To do: Go through the listing below and repeat it exactly, omitting each picture.

Supplied data:
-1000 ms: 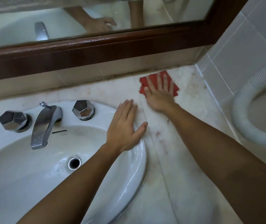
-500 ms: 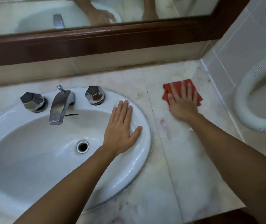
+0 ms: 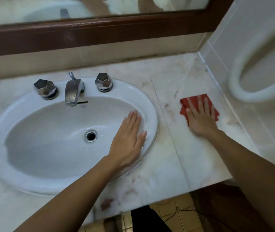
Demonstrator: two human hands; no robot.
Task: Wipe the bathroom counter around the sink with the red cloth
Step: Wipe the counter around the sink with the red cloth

Solution below:
-1000 ms: 
-500 ms: 
+0 ms: 
Demonstrator: two human hands; no robot.
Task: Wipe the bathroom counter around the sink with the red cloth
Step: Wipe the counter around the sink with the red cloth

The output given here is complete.